Other tidbits: For those of you who have asked, you cannot treat HUS with antibiotics. It actually feeds the bacteria and causes it to grow. As to how long we'll be here, the doctor told us that it would be another 2-6 weeks. The last two patients who were recently treated with this here were released after 4 and 6 weeks. I am praying that we will be home by Christmas! Willow Grace is not allowed to be around children under the age of 5 for at least two more weeks because HUS is very contagious for children but does not affect adults.

Since she hasn't been sleeping much at night, Chris and I have been sleeping in shifts, reluctant to leave her awake in the middle of the night alone. I get the first shift. Below is the scripture I am meditating on tonight as I lay my head down to rest. I hope that it encourages you as much as it does me.

Psalm 37:3-7a (New King James Version)
3 Trust in the LORD, and do good; dwell in the land, and feed on His faithfulness. 4 Delight yourself also in the LORD, and He shall give you the desires of your heart.5 Commit your way to the LORD, trust also in Him, and He shall bring it to pass. 6 He shall bring forth your righteousness as the light, and your justice as the noonday. 7 Rest in the LORD, and wait patiently for Him....

Day of Dialysis

It's just after 2:30 AM, and I am sitting here watching all the little machines working on/monitoring Willow Grace as she watches episodes of My Friends Tigger and Pooh on DVD. (Why oh why did they decide to take that show off of Playhouse Disney!?!) So far she's seemed a bit dazed and has responded very little. And I wonder what is going through that sweet little mind. I know she doesn't understand what has happened/is happening to her, and she's just trying to focus on something familiar like her beloved Tigger. She has had neither anything to eat nor a bath since Tuesday, and I know that adds to her level of comfort.

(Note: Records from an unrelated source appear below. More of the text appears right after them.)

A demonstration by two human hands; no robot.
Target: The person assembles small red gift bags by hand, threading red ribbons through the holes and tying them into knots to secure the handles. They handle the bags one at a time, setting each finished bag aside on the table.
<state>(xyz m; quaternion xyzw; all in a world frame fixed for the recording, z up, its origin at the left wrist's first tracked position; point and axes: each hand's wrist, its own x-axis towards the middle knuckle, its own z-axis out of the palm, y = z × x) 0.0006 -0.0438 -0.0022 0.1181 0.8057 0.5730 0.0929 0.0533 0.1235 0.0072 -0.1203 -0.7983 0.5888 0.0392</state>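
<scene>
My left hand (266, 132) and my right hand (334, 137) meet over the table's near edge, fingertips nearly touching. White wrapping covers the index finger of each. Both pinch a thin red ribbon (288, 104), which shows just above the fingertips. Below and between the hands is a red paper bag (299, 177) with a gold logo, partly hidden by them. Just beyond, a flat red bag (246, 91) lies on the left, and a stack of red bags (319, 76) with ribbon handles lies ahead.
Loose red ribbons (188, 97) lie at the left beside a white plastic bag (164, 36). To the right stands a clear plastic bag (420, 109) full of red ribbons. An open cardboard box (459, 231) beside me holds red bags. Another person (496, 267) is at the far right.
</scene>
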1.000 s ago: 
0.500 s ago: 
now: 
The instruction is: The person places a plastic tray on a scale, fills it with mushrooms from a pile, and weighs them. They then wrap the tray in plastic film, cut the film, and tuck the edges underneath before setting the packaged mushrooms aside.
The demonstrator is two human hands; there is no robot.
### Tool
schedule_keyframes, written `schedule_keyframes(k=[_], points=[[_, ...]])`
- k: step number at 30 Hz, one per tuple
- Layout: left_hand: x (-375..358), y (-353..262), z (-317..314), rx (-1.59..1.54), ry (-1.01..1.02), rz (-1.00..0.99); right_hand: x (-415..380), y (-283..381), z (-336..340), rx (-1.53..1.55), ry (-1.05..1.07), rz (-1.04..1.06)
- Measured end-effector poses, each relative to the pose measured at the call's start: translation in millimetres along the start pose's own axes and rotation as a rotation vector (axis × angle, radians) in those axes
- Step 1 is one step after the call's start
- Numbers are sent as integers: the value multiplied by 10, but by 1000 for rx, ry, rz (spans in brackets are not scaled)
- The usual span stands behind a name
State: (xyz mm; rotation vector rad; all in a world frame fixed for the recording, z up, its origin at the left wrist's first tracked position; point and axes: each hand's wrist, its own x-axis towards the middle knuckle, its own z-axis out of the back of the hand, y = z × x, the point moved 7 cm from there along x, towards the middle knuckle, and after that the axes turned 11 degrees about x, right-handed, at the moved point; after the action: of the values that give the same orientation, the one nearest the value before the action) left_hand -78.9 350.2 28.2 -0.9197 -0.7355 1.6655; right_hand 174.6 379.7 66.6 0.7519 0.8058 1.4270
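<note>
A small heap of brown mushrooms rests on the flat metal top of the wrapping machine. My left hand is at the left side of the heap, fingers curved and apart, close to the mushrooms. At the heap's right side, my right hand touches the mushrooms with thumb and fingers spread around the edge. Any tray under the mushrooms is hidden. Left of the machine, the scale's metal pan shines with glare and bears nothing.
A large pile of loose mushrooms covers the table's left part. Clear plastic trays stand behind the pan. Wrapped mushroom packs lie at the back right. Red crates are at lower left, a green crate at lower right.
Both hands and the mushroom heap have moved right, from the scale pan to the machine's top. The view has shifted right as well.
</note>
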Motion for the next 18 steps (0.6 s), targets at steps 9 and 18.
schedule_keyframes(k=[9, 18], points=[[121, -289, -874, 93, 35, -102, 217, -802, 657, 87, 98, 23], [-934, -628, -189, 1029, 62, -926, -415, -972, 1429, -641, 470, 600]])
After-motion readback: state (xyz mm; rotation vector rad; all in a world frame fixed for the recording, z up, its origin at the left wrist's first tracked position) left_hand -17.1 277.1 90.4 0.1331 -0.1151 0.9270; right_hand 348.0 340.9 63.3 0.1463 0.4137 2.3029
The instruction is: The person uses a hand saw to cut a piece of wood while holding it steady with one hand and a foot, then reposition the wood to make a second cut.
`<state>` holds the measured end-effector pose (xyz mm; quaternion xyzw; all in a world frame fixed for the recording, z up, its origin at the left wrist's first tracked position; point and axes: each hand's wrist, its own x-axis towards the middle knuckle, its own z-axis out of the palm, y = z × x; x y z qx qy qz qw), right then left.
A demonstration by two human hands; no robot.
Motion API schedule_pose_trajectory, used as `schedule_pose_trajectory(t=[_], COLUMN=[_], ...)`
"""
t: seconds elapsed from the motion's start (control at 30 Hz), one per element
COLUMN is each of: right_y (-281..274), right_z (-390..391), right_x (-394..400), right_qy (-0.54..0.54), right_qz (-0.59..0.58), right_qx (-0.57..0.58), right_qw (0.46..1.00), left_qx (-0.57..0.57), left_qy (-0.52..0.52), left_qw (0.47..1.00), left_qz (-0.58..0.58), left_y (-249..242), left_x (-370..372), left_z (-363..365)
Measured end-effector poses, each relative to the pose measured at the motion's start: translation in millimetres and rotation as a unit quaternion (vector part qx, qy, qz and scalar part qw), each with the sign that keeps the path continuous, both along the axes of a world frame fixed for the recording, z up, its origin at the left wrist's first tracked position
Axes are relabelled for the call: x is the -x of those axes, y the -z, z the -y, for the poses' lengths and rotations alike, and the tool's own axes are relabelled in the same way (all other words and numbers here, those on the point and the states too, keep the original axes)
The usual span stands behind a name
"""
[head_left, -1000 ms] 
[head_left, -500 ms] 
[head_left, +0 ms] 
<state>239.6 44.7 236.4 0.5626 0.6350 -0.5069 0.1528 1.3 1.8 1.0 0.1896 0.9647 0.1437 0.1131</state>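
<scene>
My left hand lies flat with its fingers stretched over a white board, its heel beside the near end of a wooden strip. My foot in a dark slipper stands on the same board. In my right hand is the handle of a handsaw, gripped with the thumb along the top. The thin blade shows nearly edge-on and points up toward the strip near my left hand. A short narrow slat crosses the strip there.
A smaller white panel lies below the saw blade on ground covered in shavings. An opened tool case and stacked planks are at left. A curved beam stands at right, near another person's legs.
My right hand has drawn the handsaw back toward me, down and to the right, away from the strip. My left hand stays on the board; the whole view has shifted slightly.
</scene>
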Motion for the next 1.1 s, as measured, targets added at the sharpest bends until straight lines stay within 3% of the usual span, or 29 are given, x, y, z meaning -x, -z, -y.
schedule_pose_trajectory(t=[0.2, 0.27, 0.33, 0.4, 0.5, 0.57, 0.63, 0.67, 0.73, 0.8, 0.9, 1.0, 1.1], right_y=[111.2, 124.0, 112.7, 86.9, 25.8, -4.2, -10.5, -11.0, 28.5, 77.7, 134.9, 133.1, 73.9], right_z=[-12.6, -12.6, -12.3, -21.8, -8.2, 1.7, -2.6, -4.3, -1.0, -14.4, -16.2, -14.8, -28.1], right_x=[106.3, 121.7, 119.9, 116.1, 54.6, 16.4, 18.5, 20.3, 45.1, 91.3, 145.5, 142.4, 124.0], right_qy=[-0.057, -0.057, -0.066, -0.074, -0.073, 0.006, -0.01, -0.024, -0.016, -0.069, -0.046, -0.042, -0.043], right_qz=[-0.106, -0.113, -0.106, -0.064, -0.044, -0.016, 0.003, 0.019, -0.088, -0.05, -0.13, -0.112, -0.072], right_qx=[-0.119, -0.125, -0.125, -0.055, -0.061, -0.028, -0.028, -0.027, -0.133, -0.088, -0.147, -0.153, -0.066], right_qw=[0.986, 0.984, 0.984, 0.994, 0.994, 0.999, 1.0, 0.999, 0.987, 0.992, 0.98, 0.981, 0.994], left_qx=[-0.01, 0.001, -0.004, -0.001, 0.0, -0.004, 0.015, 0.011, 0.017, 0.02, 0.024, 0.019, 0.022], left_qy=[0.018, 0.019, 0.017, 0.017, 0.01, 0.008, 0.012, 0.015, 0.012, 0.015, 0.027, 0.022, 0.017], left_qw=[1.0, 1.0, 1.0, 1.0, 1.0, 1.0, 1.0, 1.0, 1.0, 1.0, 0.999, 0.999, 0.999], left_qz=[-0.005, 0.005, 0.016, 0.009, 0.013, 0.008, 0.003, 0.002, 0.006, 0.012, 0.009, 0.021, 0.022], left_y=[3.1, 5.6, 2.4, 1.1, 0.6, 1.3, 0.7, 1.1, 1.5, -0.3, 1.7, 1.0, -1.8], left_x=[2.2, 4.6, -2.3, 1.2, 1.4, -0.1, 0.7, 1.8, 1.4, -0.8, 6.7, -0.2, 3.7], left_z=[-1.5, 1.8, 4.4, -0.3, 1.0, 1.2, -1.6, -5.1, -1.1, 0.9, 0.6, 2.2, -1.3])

Saturday morning, we started out thinking that we'd be going through another day of observation, and I hoped to get a nap in somewhere since I'd only taken in about three hours of sleep Friday night. However, it wasn't long before we were informed that Willow Grace had not progressed like we had hoped and dialysis was needed. The surgical team and the picc line team was called, and around 2 PM we all headed down for surgery. They put in a picc line and pernineal catheter, and the surgery went very well. Not long after we were back in our room, and they were preparing the dialysis machine. For now, the treatment is continuous. That little dialysis machine is putting in a lot of work!

While standing there watching her little groggy face, the fact that I had not eaten all day and the tension I'd been feeling finally caught up to me, and I felt the world begin to spin just a bit. My lovely Moma, my mother-in-law, Donitta, my sweet Aunt Ruby, and my dear friend, CB, were all on hand to make sure I rested and that Chris and I finally got some food in us. The blessings of strong, Godly women are immeasurable.

For now, we're just talking all of this a day, an hour, a moment at a time. The docs have said that we'll be here at least another 10-14 days. Interestingly enough, the nurse on duty tonight has a daughter who had HUS when she was about Willow Grace's age. They where in the hospital for six weeks. That was about 20 years ago, and we are praying for a speedy recovery and a much shorter stay!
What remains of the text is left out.